Marcus hung up and stared at his phone till Dana’s text arrived. For the next twenty minutes Marcus read the list over and over again, and the light inside him exploded.
“ . . . the past is over; the future has begun.” He finished the list for the seventh time and closed his eyes. So much weight had risen off his shoulders, he was surprised he wasn’t floating up to the top of the Douglas fir trees in his backyard.
Freedom like he’d never known swirled about him and all he could say was, “Thank you.”
The screen door squeaked again. “I’m sorry to interrupt, but the girls just went to bed if you want to come say good night.”
Marcus waited for the words to fly across his mental screen—“You missed so many times of saying good night that will never come again!”—and lance him with guilt.

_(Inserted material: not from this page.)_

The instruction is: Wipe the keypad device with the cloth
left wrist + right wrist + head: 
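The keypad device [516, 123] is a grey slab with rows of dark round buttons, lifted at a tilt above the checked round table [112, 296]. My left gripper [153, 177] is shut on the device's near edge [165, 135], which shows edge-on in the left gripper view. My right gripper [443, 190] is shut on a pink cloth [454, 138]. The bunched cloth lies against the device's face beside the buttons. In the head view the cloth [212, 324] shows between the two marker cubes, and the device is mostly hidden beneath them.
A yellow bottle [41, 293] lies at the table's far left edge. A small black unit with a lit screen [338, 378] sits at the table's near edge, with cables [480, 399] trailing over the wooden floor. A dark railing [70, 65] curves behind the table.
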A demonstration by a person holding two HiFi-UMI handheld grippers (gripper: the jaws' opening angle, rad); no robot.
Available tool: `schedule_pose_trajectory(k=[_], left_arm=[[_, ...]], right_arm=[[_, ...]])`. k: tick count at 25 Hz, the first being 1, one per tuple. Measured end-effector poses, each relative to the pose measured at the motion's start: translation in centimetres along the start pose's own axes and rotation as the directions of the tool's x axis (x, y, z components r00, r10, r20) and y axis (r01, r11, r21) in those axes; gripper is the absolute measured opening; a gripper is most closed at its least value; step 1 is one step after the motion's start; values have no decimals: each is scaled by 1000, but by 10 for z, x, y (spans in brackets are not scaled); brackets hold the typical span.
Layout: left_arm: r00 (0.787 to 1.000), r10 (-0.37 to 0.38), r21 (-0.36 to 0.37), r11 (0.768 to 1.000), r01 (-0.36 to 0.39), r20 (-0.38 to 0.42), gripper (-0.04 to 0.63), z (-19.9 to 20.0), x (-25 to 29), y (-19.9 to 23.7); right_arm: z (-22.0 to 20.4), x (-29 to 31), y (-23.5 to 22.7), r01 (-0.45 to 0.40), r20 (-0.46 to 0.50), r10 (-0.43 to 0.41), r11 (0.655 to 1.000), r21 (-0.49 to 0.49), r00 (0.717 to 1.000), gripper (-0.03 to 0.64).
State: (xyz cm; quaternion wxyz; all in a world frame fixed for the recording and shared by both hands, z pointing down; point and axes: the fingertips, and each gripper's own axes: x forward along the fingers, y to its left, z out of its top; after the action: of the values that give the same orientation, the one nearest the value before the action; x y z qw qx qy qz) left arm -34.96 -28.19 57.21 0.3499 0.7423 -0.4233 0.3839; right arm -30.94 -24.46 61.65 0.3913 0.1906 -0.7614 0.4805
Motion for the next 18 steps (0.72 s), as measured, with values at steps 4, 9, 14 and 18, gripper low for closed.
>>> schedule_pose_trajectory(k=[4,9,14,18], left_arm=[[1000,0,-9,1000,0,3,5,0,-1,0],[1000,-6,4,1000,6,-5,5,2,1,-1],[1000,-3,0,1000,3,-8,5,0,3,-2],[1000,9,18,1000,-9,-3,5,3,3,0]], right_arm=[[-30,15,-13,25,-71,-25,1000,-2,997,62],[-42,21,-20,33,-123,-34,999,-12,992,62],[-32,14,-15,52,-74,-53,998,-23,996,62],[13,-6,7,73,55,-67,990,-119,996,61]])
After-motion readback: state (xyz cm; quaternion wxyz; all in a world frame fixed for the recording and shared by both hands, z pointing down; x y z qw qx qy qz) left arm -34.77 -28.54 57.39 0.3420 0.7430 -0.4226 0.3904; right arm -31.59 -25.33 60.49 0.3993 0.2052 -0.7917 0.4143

But when they came, no pain came with them. No guilt. No regret.
His friends had made it inside—fought for him, set him free. He grinned at Kat as he reached out his arms and walked toward her. She stepped into his arms and he hugged her tight, then released her, took her hand, and stared up at the diamonds in the night sky. “I would love to come say good night.”
“Your face tells me you’ve had quite an experience since I checked on you last time. Am I going to have to become a believer in your new wild and wonderful methods?”
He turned and looked deep into her eyes. “I’ve become a good father.”
She stared at him for a long time, a smile growing on her face. “Yes, you have. A great father.” Kat wrapped her arms around his waist and laid her head on his shoulder. “And a great husband.”
That night Marcus dreamed of bridges and weights and sunlight and freedom, and he didn’t want the dream to end.